Dating Tip #22: Date for at least two and half years before considering remarriage
This is how long it takes to truly do your due diligence. If I had known my ex for that long before marrying him, I NEVER would have married him.
A person unfolds as time goes on. By the end of two years, you will have gotten the chance to have ‘seen it all’ …or most.
How do they react to less than positive life experiences and happenings? How do they fight and resolve conflicts? How do they treat other people? How are they with your children? What about their trustworthiness, reliability, and honesty? Do they follow thru on their commitments?
After two solid years together (not including long-distance), you’ll be able to make an educated, informed decision on whether or not this person is right for you.

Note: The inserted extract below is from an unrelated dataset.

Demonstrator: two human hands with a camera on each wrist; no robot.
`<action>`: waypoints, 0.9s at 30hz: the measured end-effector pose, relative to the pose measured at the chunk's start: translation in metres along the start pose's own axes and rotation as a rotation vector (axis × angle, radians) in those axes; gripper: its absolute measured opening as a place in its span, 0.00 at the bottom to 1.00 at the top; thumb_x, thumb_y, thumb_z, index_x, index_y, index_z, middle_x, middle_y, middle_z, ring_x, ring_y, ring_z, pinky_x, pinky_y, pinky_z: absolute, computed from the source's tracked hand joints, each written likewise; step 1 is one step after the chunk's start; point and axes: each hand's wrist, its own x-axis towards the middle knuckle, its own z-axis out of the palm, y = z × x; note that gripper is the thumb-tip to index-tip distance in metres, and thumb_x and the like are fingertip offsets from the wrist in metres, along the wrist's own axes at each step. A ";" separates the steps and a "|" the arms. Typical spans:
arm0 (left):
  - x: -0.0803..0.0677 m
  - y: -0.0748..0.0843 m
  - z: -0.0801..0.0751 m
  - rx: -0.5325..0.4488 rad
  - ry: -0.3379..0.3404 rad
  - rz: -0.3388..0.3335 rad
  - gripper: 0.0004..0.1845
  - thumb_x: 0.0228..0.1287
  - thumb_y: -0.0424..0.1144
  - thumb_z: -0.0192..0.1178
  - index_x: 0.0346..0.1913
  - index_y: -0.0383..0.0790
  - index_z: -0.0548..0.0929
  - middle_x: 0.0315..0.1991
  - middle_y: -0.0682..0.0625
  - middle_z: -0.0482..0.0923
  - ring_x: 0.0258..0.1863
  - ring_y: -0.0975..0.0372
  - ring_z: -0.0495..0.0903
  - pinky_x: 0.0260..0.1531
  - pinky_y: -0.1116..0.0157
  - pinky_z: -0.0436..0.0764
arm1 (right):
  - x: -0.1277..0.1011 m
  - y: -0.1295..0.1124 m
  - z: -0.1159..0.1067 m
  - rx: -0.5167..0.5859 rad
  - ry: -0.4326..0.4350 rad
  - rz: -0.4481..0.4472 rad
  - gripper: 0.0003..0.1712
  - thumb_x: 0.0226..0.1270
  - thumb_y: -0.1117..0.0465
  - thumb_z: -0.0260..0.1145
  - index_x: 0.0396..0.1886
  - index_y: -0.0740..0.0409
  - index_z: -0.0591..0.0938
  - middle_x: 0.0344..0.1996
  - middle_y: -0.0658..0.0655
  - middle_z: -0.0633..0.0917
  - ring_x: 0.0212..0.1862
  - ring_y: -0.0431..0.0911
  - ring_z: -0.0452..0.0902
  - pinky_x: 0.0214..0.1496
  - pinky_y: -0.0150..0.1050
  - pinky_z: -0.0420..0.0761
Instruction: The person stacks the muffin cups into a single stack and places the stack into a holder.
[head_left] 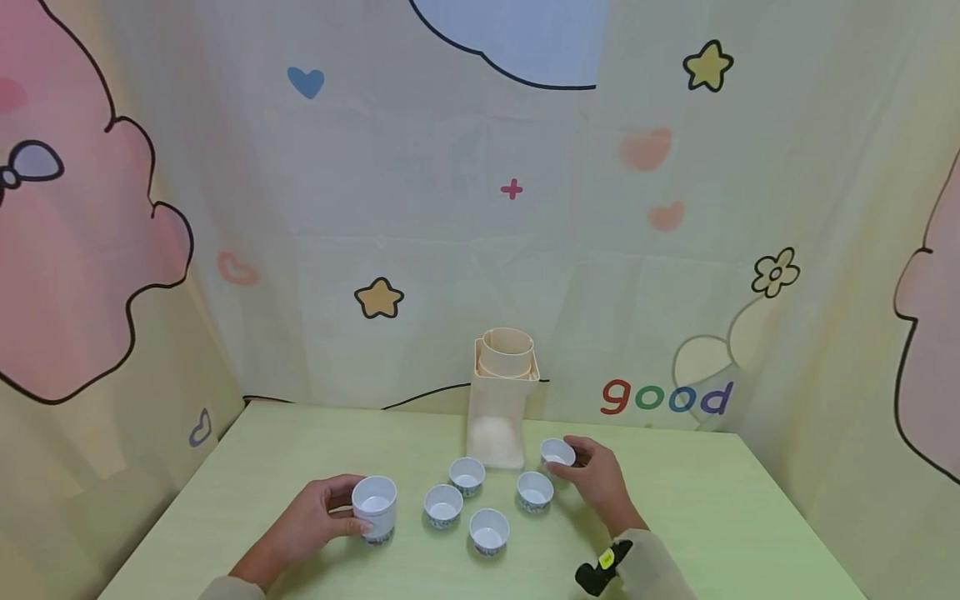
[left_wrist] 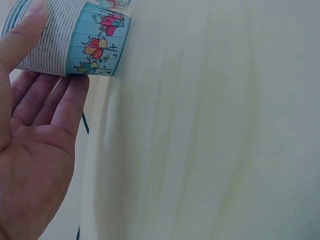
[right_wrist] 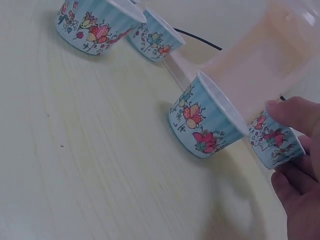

Dating Tip #23: Be willing to do the work
You can’t half-ass it and expect your relationship to just ‘work’ on cruise control.
Even when you choose a better, more compatible mate- no relationship is perfect and there is always room for improvement.
Keep the wheels on your relationship greased and in proper working condition. This requires a lot of self-awareness and genuine effort.
Dating Tip #24: Never neglect your first love – YOU!
Self-care doesn’t mean you have to jog!
But you do need to keep your mind, body, and spirit all well-nourished and cared for. How you do so is totally up to you (although I highly advise meditation because it connects all three).
Heal, and love yourself- only then can you attract healthy people.